> [Exercise directions]
Report every line of the records beneath this task that holds the string "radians".

[Opening Data records section]

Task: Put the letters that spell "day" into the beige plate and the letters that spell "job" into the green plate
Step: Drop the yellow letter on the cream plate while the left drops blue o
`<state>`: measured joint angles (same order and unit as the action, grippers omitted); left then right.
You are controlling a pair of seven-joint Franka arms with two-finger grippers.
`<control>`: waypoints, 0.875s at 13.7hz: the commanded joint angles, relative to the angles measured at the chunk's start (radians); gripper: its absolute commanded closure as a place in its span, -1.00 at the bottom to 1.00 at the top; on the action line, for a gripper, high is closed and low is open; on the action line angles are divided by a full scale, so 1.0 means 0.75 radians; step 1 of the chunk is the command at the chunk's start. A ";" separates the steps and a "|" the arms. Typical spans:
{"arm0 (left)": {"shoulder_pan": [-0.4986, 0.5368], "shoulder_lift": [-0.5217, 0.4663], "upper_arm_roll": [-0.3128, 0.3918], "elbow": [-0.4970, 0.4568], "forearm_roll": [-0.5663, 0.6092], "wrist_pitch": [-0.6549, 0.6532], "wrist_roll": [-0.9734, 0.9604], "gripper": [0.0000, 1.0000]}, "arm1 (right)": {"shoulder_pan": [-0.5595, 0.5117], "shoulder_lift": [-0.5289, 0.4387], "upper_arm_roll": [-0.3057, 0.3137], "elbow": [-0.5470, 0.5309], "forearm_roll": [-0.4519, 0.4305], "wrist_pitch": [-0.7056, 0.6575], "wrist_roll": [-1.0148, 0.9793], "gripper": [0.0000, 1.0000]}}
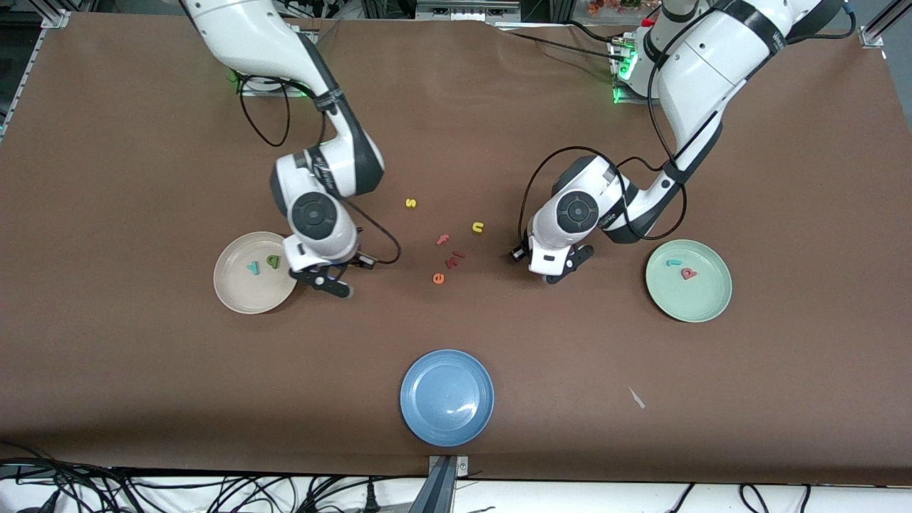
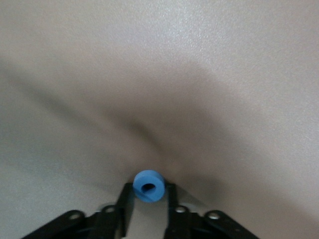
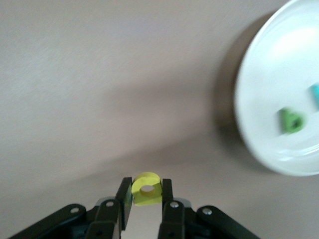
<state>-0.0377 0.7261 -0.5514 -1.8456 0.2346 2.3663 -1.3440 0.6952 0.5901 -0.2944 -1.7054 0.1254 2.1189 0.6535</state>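
Observation:
My right gripper is shut on the yellow "a", low over the table just beside the beige plate. That plate holds the teal "y" and the dark green "d"; the right wrist view also shows the plate with the "d". My left gripper is down at the table between the loose letters and the green plate, and its fingers press both sides of the blue "o". In the green plate lie the teal "j" and the salmon "b".
Loose letters lie mid-table between the arms: a yellow "s", a yellow "n", a salmon "f", an orange "e" and small red pieces. A blue plate sits nearest the front camera. A pale scrap lies nearer the camera than the green plate.

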 commanded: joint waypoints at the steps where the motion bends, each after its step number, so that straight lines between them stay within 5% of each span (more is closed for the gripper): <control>1: 0.005 -0.023 0.009 -0.014 0.039 -0.020 -0.026 1.00 | 0.002 -0.030 -0.100 -0.033 0.007 -0.046 -0.236 0.76; 4: 0.017 -0.046 0.009 0.002 0.041 -0.062 -0.008 1.00 | -0.033 -0.028 -0.186 -0.117 0.043 0.001 -0.503 0.76; 7: 0.074 -0.145 0.007 0.013 0.041 -0.197 0.053 1.00 | -0.123 -0.012 -0.188 -0.187 0.060 0.146 -0.695 0.76; 12: 0.399 -0.258 -0.015 0.015 0.023 -0.481 0.467 1.00 | -0.170 0.025 -0.176 -0.187 0.070 0.210 -0.749 0.74</control>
<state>0.1702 0.5594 -0.5489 -1.8108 0.2376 2.0539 -1.1197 0.5657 0.6098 -0.4364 -1.8376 0.1575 2.2587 0.1117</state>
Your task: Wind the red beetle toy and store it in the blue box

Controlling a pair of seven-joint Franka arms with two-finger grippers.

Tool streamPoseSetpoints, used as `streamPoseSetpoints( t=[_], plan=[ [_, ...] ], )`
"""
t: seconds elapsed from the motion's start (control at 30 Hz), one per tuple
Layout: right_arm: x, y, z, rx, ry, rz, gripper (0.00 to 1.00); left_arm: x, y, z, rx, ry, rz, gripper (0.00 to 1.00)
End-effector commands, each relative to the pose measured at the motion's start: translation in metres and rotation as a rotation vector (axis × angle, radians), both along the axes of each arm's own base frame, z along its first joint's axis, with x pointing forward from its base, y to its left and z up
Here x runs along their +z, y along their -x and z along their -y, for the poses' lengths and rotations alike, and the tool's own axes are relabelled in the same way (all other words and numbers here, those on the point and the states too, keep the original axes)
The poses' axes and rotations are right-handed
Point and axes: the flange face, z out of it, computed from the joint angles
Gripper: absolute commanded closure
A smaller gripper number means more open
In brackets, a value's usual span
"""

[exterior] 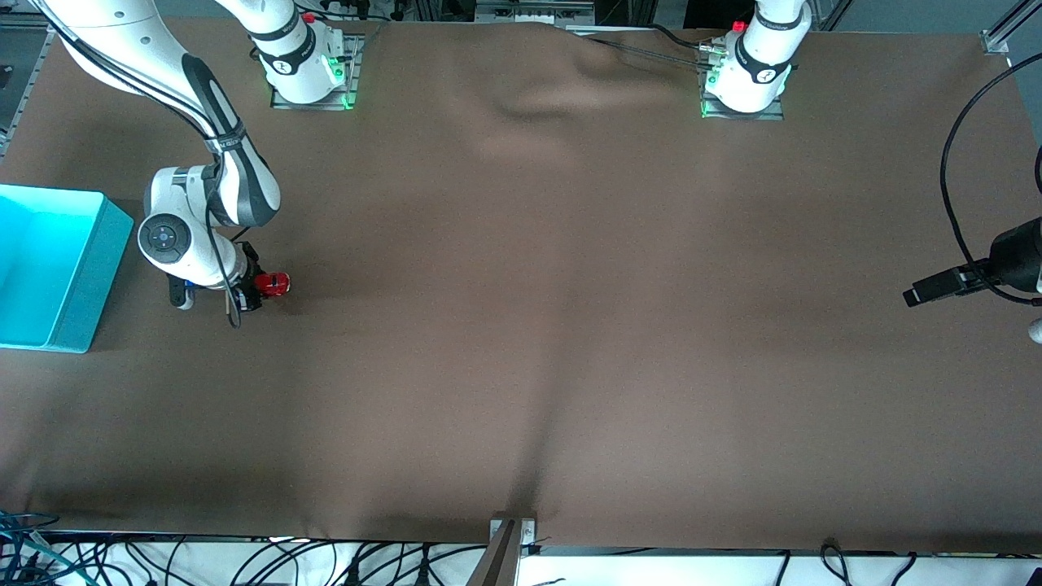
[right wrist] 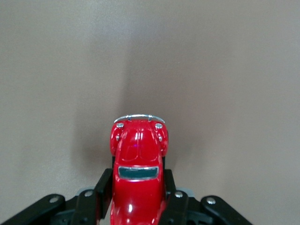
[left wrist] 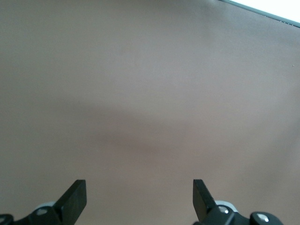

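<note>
Red beetle toy [exterior: 273, 283] sits low at the right arm's end of the brown counter [exterior: 570, 285] in the front view, held by the right gripper [exterior: 259, 286] just beside the blue box [exterior: 77, 281]. The box stands at the counter's edge, its cyan inside showing. The left arm waits at its own end of the counter.

The left wrist view shows the left gripper [left wrist: 139, 197] with fingers [left wrist: 75, 197] wide apart over bare counter.

The right wrist view shows both black fingers [right wrist: 104, 190] pressed on the sides of the toy, chrome bumper pointing away.
</note>
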Motion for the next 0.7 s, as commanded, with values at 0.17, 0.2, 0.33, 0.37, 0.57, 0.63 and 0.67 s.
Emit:
streamPoseSetpoints(
  t=[0.17, 0.2, 0.33, 0.37, 0.57, 0.63, 0.67],
  plan=[
    [0.011, -0.003, -0.001, -0.008, 0.008, 0.016, 1.00, 0.010, 0.004, -0.001, -0.017, 0.012, 0.003, 0.00],
    [0.013, -0.003, -0.001, -0.008, 0.009, 0.014, 1.00, 0.010, 0.004, -0.001, -0.017, 0.012, 0.003, 0.00],
    [0.020, -0.004, -0.001, 0.008, 0.010, 0.020, 1.00, 0.010, 0.004, -0.001, -0.017, 0.012, 0.004, 0.00],
    [0.022, -0.005, -0.001, 0.010, 0.010, 0.023, 1.00, 0.010, 0.004, -0.001, -0.017, 0.012, 0.004, 0.00],
    [0.031, -0.007, 0.000, 0.063, 0.005, 0.022, 1.00, 0.010, 0.004, -0.001, -0.017, 0.011, 0.004, 0.00],
    [0.035, -0.010, 0.001, 0.067, 0.007, 0.017, 1.00, 0.010, 0.004, -0.001, -0.017, 0.011, 0.004, 0.00],
    [0.039, -0.012, 0.001, 0.075, 0.008, 0.017, 1.00, 0.010, 0.004, -0.001, -0.017, 0.011, 0.003, 0.00]
  ],
)
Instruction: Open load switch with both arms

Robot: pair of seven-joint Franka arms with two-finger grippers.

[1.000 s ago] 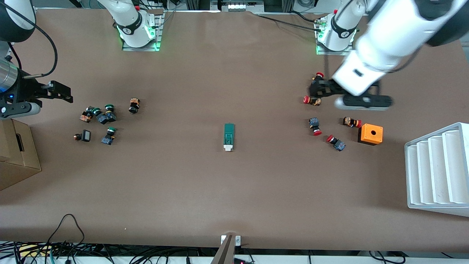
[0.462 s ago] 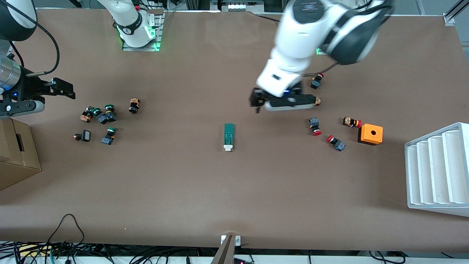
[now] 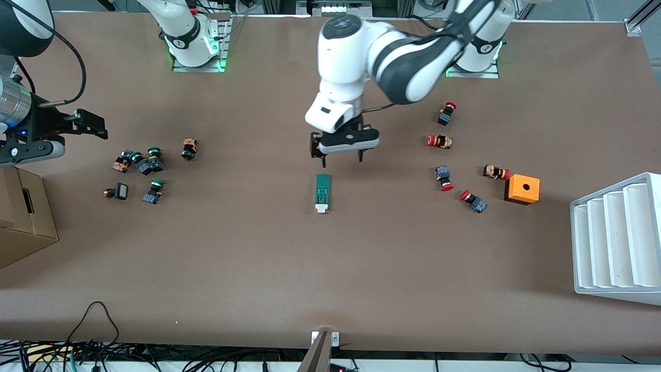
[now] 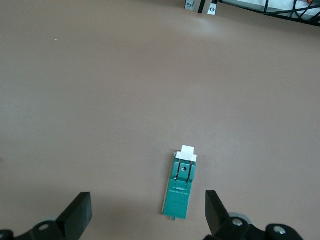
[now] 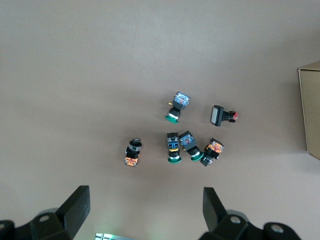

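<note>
The load switch (image 3: pixel 323 193), a narrow dark-green block, lies flat at the table's middle. Its white tab (image 3: pixel 321 208) is at the end nearer the front camera. My left gripper (image 3: pixel 342 157) hangs open over the table, just off the switch's green end and not touching it. In the left wrist view the load switch (image 4: pixel 181 187) lies below the left gripper (image 4: pixel 147 215), closer to one finger (image 4: pixel 215 210). My right gripper (image 3: pixel 95 125) waits open in the air at the right arm's end of the table. The right gripper (image 5: pixel 145 210) holds nothing.
Several green-capped push buttons (image 3: pixel 142 165) lie scattered below the right gripper, beside a cardboard box (image 3: pixel 20 217). Red-capped buttons (image 3: pixel 444 178), an orange box with a hole (image 3: pixel 522 188) and a white ribbed rack (image 3: pixel 614 237) sit toward the left arm's end.
The left arm has swung from over the red-capped buttons to the table's middle and now hangs by the load switch, still open. The right gripper has barely shifted.
</note>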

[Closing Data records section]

> [Reply to the exercise]
`<control>`: waypoints, 0.875s at 13.7hz: the commanded joint angles, relative to the angles measured at the chunk's start (radians); gripper: its absolute commanded closure as a place in its span, -1.00 at the bottom to 1.00 at the top; on the action line, for a gripper, high is closed and low is open; on the action line angles are divided by a full scale, so 1.0 means 0.75 radians; step 1 of the chunk is the command at the chunk's start. A ";" separates the steps and a "|" the arms. Typical spans:
End-effector commands, each relative to the pose measured at the motion's start: translation in metres and rotation as a rotation vector (axis × angle, radians), both along the axes of each arm's own base frame, z along its first joint's axis, with x pointing forward from its base, y to its left and z up

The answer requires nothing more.